▶ [SOURCE DATA]
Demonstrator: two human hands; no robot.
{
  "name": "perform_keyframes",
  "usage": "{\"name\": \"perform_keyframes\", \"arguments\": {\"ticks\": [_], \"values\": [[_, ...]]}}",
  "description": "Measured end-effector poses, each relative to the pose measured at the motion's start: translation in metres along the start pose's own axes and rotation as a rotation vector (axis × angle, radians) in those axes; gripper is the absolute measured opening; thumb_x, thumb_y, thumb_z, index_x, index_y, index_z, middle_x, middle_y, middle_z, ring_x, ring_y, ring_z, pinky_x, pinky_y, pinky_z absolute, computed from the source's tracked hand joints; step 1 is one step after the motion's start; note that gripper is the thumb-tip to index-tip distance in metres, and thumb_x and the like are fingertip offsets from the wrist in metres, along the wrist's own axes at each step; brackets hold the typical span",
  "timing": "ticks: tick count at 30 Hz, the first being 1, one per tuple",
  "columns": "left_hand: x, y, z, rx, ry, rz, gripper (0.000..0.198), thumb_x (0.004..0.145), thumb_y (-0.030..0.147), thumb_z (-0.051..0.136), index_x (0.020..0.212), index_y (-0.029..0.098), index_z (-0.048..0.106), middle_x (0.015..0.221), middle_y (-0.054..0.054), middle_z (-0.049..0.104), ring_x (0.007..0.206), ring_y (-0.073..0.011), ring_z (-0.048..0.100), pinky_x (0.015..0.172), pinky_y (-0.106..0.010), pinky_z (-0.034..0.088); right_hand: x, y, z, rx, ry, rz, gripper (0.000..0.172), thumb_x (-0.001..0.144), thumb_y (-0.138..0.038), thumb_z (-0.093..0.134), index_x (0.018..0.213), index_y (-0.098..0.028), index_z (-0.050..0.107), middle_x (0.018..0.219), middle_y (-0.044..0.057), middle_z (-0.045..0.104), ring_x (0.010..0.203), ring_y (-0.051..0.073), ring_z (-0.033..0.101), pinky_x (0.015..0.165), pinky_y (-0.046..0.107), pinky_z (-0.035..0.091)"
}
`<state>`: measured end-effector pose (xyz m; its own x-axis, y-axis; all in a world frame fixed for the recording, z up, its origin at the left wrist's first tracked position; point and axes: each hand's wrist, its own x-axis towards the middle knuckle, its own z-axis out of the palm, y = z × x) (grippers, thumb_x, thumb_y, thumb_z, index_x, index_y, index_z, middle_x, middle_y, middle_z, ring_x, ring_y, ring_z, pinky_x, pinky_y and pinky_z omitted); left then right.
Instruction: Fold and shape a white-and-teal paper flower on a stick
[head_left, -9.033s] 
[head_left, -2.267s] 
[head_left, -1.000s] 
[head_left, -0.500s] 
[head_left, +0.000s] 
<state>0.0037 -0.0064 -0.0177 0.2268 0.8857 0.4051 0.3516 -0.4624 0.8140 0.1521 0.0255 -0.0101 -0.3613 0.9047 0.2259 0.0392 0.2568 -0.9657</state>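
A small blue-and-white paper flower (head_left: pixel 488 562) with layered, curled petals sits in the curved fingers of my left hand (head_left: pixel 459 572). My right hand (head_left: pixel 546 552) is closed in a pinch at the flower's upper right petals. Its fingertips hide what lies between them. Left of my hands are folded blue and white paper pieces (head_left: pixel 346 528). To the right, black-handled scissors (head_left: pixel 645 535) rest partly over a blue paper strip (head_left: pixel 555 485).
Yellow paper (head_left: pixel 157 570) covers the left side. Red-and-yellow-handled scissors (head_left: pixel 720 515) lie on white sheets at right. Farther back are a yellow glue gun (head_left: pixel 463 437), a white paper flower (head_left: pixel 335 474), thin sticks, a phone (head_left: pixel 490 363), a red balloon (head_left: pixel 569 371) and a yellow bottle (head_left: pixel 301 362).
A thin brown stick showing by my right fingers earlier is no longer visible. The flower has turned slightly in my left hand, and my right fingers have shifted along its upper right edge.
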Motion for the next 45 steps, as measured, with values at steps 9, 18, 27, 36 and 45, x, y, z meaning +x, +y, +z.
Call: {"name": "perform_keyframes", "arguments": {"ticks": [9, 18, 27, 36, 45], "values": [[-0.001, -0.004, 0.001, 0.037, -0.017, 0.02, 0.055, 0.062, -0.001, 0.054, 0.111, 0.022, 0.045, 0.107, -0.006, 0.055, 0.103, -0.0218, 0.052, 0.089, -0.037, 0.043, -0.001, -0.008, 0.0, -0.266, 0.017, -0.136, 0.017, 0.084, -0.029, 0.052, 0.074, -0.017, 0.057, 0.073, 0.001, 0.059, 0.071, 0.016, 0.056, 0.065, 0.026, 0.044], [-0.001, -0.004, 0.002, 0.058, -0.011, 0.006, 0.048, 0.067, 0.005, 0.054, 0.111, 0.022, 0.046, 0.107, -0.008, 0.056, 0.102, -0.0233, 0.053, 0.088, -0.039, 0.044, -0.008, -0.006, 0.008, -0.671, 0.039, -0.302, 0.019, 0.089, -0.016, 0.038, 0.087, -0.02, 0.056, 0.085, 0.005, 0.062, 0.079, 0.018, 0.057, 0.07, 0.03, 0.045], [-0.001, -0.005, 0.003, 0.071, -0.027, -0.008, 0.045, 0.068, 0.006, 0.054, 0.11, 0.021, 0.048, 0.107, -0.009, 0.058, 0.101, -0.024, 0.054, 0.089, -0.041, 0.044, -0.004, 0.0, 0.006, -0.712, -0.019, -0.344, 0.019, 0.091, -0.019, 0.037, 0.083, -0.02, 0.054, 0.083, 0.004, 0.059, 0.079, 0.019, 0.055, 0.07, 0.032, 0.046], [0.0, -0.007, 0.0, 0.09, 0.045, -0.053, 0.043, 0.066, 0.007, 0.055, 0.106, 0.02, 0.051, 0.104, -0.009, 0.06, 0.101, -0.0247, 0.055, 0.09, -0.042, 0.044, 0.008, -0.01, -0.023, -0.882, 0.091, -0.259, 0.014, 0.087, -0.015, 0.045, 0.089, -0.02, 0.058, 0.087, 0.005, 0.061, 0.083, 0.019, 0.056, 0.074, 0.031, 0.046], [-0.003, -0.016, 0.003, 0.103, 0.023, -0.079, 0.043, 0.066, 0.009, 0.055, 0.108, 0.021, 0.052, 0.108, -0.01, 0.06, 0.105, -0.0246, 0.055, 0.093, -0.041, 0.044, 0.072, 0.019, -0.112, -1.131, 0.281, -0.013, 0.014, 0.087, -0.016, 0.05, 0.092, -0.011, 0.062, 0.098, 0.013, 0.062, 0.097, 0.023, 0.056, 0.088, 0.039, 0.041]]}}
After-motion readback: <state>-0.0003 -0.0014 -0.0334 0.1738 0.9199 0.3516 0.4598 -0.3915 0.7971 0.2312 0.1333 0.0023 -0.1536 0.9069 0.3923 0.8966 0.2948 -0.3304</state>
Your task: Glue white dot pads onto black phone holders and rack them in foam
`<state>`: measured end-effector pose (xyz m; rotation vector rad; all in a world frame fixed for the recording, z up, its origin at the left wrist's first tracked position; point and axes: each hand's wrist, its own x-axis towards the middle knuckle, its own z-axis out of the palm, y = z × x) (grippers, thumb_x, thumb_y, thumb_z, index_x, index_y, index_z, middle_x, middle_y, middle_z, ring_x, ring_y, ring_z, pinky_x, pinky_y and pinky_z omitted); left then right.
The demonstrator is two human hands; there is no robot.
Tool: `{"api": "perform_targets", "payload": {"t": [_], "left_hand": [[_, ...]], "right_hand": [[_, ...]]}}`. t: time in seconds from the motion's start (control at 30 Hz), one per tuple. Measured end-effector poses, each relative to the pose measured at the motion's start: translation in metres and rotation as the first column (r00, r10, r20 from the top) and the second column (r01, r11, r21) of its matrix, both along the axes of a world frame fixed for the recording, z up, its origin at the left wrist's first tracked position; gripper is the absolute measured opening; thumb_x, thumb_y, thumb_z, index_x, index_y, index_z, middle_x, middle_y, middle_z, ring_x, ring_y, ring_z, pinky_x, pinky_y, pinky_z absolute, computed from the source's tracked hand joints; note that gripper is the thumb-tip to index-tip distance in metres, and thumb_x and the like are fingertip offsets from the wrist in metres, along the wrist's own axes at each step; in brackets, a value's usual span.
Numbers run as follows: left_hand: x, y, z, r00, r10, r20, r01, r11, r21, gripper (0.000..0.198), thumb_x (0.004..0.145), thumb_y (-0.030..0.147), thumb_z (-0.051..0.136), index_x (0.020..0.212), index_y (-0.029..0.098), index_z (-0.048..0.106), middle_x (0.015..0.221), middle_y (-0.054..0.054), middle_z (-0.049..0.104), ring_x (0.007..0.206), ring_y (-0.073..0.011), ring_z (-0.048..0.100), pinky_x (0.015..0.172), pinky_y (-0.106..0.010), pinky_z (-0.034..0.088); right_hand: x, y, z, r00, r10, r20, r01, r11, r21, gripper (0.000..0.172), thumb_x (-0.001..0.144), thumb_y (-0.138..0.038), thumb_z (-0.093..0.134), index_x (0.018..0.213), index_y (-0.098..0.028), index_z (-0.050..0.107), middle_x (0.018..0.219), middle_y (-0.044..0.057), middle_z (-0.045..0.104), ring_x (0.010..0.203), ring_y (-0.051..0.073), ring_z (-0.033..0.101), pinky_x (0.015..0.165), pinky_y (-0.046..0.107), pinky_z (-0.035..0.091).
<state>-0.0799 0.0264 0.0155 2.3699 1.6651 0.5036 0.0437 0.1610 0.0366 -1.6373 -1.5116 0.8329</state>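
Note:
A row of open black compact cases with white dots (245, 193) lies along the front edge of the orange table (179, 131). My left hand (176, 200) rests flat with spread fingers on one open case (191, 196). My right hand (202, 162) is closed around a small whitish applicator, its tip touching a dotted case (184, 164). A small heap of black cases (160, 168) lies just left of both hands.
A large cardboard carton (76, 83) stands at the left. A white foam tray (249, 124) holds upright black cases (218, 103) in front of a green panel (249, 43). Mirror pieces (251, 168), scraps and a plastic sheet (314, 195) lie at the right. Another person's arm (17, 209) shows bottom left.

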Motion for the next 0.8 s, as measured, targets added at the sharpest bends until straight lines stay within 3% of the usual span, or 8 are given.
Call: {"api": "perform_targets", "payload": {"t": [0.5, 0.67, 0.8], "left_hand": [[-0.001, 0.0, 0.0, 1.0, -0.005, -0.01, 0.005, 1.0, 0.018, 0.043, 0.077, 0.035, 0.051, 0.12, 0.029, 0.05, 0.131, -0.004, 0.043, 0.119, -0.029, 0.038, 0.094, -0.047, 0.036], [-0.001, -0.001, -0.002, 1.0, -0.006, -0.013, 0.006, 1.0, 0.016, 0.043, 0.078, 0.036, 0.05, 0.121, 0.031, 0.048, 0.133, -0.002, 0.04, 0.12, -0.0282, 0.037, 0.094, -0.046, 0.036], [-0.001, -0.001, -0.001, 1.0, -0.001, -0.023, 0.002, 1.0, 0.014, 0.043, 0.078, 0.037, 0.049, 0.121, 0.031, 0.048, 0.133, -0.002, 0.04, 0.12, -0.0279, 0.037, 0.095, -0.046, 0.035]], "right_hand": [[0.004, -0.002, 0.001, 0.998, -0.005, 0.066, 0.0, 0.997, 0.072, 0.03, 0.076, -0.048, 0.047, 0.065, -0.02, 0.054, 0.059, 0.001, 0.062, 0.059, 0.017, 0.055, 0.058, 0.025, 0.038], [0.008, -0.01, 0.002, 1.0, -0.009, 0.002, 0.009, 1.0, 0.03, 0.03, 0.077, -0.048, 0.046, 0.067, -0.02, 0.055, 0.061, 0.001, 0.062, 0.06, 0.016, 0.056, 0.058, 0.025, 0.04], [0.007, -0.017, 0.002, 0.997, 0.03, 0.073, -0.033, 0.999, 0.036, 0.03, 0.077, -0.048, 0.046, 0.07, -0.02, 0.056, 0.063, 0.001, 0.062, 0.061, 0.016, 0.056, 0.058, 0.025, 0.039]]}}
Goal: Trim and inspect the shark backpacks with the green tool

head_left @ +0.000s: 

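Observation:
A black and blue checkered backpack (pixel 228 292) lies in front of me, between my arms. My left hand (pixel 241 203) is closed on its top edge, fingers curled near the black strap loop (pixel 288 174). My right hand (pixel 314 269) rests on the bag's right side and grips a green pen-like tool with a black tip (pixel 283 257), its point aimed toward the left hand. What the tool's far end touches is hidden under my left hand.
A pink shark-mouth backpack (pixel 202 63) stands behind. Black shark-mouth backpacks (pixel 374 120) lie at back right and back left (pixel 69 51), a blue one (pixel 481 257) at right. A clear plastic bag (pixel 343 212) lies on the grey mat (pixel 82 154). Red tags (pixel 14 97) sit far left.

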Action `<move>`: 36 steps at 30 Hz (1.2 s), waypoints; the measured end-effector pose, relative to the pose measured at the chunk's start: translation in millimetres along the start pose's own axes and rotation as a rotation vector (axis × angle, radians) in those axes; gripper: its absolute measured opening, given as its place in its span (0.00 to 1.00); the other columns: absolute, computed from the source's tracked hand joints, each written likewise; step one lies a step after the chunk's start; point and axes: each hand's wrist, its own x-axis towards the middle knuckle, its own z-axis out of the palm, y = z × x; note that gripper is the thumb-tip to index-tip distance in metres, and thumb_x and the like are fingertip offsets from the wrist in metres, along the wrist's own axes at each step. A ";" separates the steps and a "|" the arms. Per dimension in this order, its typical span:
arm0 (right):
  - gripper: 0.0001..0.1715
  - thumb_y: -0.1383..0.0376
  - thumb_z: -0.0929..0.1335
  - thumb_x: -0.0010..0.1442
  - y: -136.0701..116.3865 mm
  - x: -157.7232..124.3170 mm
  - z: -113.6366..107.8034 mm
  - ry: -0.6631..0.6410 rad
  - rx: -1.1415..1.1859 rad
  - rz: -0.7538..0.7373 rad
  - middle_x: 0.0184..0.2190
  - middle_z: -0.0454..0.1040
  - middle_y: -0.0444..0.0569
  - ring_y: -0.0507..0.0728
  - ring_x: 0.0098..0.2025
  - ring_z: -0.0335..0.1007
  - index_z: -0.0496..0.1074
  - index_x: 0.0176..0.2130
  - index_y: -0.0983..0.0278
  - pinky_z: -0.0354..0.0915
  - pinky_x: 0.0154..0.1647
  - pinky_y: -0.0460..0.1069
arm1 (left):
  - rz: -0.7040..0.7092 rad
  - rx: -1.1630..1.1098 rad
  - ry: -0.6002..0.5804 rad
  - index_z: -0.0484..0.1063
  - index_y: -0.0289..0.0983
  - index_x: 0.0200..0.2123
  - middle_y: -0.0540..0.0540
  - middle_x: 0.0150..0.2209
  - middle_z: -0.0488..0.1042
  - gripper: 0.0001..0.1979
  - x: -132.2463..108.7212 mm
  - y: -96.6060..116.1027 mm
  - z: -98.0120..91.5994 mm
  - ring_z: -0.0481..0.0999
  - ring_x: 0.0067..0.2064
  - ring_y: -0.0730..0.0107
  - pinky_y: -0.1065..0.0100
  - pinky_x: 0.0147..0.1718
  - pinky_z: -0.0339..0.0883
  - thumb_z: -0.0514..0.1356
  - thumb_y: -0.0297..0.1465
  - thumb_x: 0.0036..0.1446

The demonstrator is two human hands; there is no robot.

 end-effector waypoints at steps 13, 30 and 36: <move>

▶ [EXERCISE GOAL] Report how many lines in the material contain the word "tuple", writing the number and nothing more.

▶ [ANSWER] 2